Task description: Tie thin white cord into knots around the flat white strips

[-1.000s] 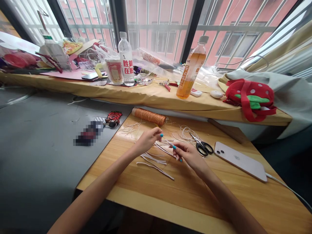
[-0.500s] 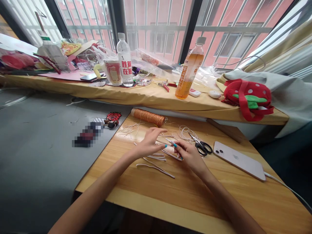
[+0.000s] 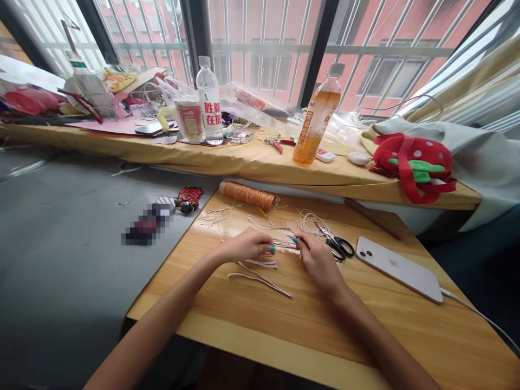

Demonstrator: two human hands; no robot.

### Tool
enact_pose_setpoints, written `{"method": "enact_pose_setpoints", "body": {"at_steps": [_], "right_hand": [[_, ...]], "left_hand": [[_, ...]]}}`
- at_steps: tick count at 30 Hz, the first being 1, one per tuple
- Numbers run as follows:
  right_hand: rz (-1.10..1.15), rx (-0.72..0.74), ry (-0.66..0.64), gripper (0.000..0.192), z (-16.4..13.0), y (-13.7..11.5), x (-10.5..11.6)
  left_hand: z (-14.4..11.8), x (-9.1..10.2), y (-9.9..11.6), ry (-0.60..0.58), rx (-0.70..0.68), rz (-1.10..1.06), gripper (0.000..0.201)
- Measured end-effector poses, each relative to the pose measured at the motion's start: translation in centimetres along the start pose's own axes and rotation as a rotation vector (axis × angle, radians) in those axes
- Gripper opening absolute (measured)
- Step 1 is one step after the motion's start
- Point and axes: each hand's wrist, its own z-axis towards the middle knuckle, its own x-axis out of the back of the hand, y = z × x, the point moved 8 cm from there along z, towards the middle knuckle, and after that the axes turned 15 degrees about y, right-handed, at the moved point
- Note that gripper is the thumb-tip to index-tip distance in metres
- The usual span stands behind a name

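Above the wooden table [image 3: 325,319], my right hand [image 3: 319,260] pinches white cord [image 3: 289,235], whose end sticks out past the fingertips. My left hand [image 3: 249,245] is just left of it, with fingers curled and pressed together. Pale strands run across the gap between both hands; whether the left fingers grip one of them is hidden. Cut lengths of white cord [image 3: 262,281] lie below my left hand. Behind the hands are a spool of orange thread [image 3: 248,195] and a loose coil of pale cord [image 3: 312,222]. Scissors with black handles [image 3: 340,248] rest beside my right hand.
A white phone [image 3: 398,268] with a cable lies on the right of the table. Thread scraps [image 3: 219,215] are at its back left. On the sill stand a water bottle [image 3: 210,108] and an orange drink bottle [image 3: 316,122], with a red strawberry bag [image 3: 414,160] further right.
My left hand's spread fingers have closed together and turned downward near the strands. My right hand keeps its pinch and has moved slightly. A pale cord now shows behind the hands.
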Motion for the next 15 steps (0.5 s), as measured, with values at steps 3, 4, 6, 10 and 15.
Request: {"method": "enact_pose_setpoints", "body": {"at_steps": [3, 4, 6, 10, 15], "right_hand": [[-0.054, -0.053, 0.042, 0.022, 0.4, 1.0, 0.6], [-0.065, -0.075, 0.048, 0.022, 0.5, 1.3, 0.7], [-0.071, -0.113, 0.044, 0.022, 0.7, 1.9, 0.8], [-0.025, -0.188, 0.006, 0.026, 0.6, 2.5, 0.4], [0.055, -0.273, 0.015, 0.035, 0.4, 2.9, 0.5]], "left_hand": [[-1.6, -0.6, 1.8, -0.256, 0.019, -0.3, 0.019], [-1.6, 0.0, 2.2, -0.238, 0.026, -0.38, 0.02], [-1.1, 1.8, 2.2, -0.054, 0.038, -0.485, 0.02], [0.0, 5.1, 0.3, 0.419, 0.106, -0.548, 0.02], [0.6, 3.5, -1.1, 0.423, 0.21, -0.527, 0.023]]}}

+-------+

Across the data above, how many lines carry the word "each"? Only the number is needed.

= Exercise answer =
2